Un reportage de Nicolas Ropert dans la province du Nangahar, en Afghanistan
Martin Galliard, directeur de recherches pour Sayara, une société de communication installée à Kaboul :
Le pavot profite en grande partie à l’insurrection. Néanmoins, il faut considérer que certains éléments qui n’appartiennent pas à l’insurrection talibane profitent également de cette culture du pavot.

Martin Galliard travaille notamment sur le fléau de la production d'opium en Afghanistan. Le nombre d’hectares cultivés a été multiplié par 36 en 13 ans. Le correspondant de RFI pour France Inter Nicolas Ropert, a pu se rendre dans l'Est du pays avec l'armée afghane où aucune éradication des champs de pavot qui servent à produire l’opium n'a été lancée.
Les champs de pavot sont au bord des routes dans la province du Nangahar.
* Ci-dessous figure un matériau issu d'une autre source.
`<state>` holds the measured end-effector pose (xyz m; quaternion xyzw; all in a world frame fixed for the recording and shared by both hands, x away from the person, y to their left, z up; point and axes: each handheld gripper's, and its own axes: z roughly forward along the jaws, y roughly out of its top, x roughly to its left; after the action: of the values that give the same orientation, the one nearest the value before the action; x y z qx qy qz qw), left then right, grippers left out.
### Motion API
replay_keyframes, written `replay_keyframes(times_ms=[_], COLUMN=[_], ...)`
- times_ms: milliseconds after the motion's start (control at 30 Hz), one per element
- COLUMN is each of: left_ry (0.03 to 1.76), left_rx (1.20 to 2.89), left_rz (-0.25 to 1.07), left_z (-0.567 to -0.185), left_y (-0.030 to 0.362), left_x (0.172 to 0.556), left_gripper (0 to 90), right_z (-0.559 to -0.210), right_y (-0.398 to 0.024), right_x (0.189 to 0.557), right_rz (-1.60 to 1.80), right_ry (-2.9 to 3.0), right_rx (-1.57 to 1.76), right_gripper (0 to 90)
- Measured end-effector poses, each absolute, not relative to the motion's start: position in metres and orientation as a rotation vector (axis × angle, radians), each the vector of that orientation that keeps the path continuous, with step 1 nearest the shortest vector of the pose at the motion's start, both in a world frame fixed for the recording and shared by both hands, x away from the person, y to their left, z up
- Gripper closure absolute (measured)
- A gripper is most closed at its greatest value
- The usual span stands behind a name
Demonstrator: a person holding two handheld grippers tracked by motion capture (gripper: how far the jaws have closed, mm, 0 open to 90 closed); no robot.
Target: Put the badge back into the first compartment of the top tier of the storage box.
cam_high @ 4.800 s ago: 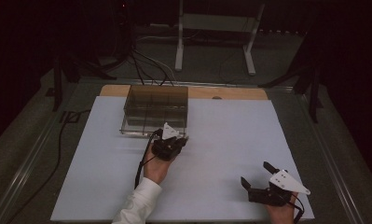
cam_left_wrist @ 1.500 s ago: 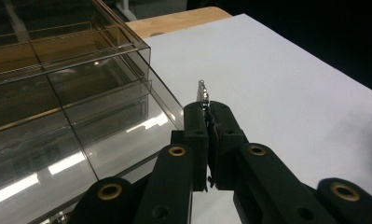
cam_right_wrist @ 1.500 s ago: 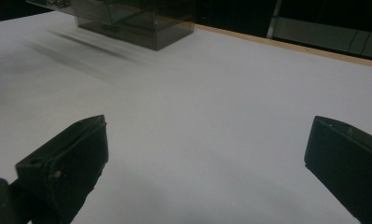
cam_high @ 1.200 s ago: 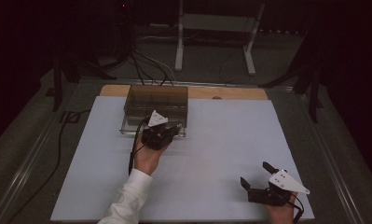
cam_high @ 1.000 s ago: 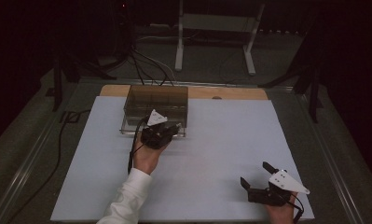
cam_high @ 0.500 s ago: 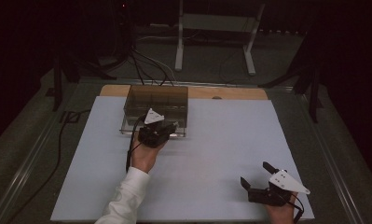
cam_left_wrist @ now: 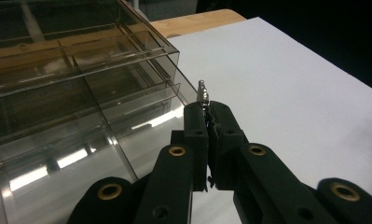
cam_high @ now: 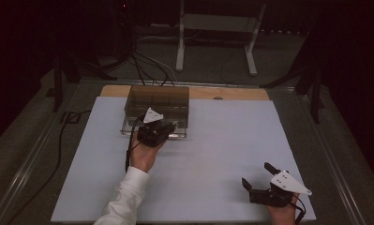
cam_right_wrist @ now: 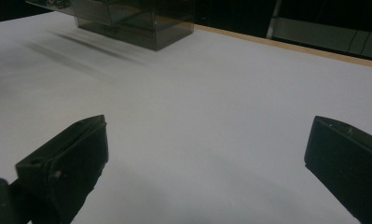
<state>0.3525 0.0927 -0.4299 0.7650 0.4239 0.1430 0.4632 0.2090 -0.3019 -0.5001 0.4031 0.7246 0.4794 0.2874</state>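
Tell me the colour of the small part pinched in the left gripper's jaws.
Shiny silver metal part, clearest in the left gripper view.

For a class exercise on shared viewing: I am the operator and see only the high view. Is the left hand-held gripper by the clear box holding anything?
Observer: Yes. The left gripper view shows the left hand-held gripper shut on a small metal piece that pokes up past its tips.
Operator: Is that piece inside the box?
Observer: It looks not. It stands just outside the near corner of the clear box, over the white sheet.
Operator: And the other hand?
Observer: The right gripper view shows the right hand-held gripper with its jaws wide apart and nothing but bare sheet between them.
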Motion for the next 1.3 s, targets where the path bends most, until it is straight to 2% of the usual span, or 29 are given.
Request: replay_keyframes(times_ms=[1300], left_ry=[1.059], left_rx=[1.880], left_rz=[0.375], left_z=[-0.4282], left_y=[0.1006], left_x=[0.3582], left_gripper=[88.3], right_z=[-0.5004], right_y=[-0.3017], right_x=[0.2093], right_rz=[1.282], right_ry=[1.939], right_rx=[1.076], right_gripper=[0.0])
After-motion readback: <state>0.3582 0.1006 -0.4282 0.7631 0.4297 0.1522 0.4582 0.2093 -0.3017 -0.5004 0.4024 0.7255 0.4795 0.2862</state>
Les militaires afghans qui sillonnent la région passent à côté pendant des kilomètres sans même y faire attention, ce qui ne surprend pas Ahmad Qais, sergent au sein de la 4ème brigade :
Notre objectif est d'avancer et de sécuriser le district. On doit le débarrasser des ennemis. On est concentré sur les bombes artisanales. Le reste, ce n'est pas notre problème. Ce n'est pas une mission contre la drogue. Nous nous efforçons principalement d'éviter les mines afin de rentrer sans dommage, comme nous l'a demandé notre commandant.
Les soldats en rigolent presque. Ils savent pourtant que ce pavot sera transformé en opium et participera au financement des Talibans, qu'ils combattent.
Le général de brigade, Dadan Lawang confirme que l'ordre n'a pas été donné d'éradiquer ces champs :
C'est le ministère afghan de la défense qui définit nos actions. Jusqu'à maintenant, nous n'avons reçu aucune directive nous demandant de lancer une campagne d'éradication des champs de pavot. Donc on ne s'en occupe pas. Dans le passé, nous avons mené des actions. Mais rien dans ce sens cette année. Bien sûr, si on nous donne l'ordre d'agir, nous le ferons.
L'Afghanistan est pourtant le premier producteur mondial, avec 90% du total. Une manne qui détruit le tissu économique local, analyse Martin Galliard, directeur de recherche au sein de Sayara. Pourquoi cultiver des pommes de terre ou du blé quand l'opium rapporte jusqu'à 20 fois plus ?
Martin Galliard :
L'économie du pavot arrose une large part des élites du pays. Néanmoins, il faut bien garder à l’esprit que c’est une culture à haut rendement, une économie à haut rendement qui n’est pas réinsérée dans le tissu économique et social local. Par conséquent, s’il est clair qu’une multiplicité d’acteurs profitent de la culture du pavot, cette culture participe à la dégradation de l’environnement économique local.
L'économie du pavot et de ses dérivés représentent aujourd'hui jusqu'à 60% du PIB afghan. Une production évidemment illégale, mais que ni le gouvernement afghan, ni la communauté internationale n'ont pu faire diminuer, malgré 10 milliards de dollars d'investissement, ce que regrette le général Dadan Lawang :
Si vous voulez mon avis, il faudrait que l'Afghanistan mène une politique globale contre le trafic de drogue. Il faudrait en premier lieu arrêter les barons de la drogue qui sont derrière ce commerce et qui financent nos ennemis. Ce sont eux que l'on devrait combattre, selon moi.
Peu de chance de voir un réel engagement de ce côté des autorités afghanes alors que les armées étrangères auront quitté le pays à la fin de l'année.